A woman who has worked with talents ranging from Kazan to Wenders, Brando to Shepard, Preminger to Mulligan, Frankenheimer to Singer, Hope to Segal, Clift to Beatty, Grant to Grammar and then, a man named Hitchcock, Miss Saint has enjoyed sixty years of experience, and more to come. With the 50th Anniversary of Alfred Hitchcock's suspense, action, sex-tastic classic North by Northwest, the funny, personable Miss Saint took the time to talk to me about her beautiful, brilliant career. And shopping with Hitchcock. Now that would be something.

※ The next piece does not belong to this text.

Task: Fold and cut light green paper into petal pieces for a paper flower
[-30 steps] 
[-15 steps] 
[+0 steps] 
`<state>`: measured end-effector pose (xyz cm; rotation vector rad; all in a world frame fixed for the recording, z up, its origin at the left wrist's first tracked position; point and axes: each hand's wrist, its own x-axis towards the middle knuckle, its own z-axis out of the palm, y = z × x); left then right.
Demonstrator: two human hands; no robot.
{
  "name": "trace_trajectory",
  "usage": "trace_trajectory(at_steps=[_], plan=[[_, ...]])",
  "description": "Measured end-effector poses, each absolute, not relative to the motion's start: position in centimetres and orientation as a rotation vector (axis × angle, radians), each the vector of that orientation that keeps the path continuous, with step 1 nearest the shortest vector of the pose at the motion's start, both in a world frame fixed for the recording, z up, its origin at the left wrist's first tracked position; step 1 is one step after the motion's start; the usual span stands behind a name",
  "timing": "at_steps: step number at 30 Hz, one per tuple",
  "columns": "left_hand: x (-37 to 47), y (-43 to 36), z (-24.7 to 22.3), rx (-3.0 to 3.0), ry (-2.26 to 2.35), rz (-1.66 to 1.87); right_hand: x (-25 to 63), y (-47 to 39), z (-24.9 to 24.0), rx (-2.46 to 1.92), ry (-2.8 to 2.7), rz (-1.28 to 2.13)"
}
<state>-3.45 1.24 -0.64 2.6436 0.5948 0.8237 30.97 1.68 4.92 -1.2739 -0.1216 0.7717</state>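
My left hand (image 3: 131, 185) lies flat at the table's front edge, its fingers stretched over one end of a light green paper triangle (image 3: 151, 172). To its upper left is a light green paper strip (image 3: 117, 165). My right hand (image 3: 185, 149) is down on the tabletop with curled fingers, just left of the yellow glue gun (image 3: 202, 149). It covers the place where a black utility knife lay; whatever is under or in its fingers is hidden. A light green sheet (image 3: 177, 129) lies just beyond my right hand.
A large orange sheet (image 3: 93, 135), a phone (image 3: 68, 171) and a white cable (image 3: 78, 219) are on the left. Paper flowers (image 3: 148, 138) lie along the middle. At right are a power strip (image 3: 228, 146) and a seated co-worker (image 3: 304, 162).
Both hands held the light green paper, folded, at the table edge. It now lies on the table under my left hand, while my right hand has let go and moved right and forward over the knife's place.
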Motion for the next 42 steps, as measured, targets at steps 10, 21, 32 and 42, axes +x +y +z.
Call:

Where do I start, Miss Saint?
"Take a deep breath..."
On North by Northwest remaining so timeless:
"When I think of North by Northwest as 50 years old, I just can't believe it. It seemed to me, 20 years ago. But 50 years ago is half a hundred! One reason it seems timeless: Hitch had this thing with not coming to work with what people were wearing at the time. He thought that it dated the movie. And at the time, we were wearing these dresses without any belts; I think we called them sheaths. I went to rehearsals, went to the studio that way. And he sent everybody home. I think it was the auction scene, and they scheduled that day for another shooting and another scene because it dated the film. He said, 'Come back with a more classic look, a suit, a sweater, a skirt.' Ladies were wearing trousers...so anything that I wore even the red dress or the black dress with the roses could be worn today. People ask me, 'Did you get that black dress?' I said, 'No. It's a little like maternity clothes -- once you get out of them, you don't want to go back, and I was in that dress a long time.' [There was hair and costume] but Hitchcock, he did oversee everything, of course. And the makeup, and the jewels and the shoes and the bags, and the dresses. I loved it! Because he had this idea about this sexy spy lady and it helped me compose my character and all of that. It's not only the internal, but the external always helps. Costumes are of such importance to an actor."
Working with Hitchcock:
"I'm not sure what he saw me in, where he saw me as a sexy spy. I don't know...well she's a human being first... I did a program a few years ago; they should have taped it or filmed it, and all the Hitchcock blondes were there, and Suzanne Pleshette too [from The Birds]. And all of us were on the stage taking questions and talking about him and our experience working with him. And everyone had a different story. I couldn't believe we were talking about the same man! And I remember in the middle of the discussion, saying to the audience: 'I really feel like we're all talking about the same husband -- and all of us are the different wives.' And you know, Tippi was very vulnerable at the time when she was shooting with him, but I was married. I had just given birth a few weeks back, it was my second child. I was very happily married, still am (I just had my 58th wedding anniversary last night). And so I was at a different place from the other actresses."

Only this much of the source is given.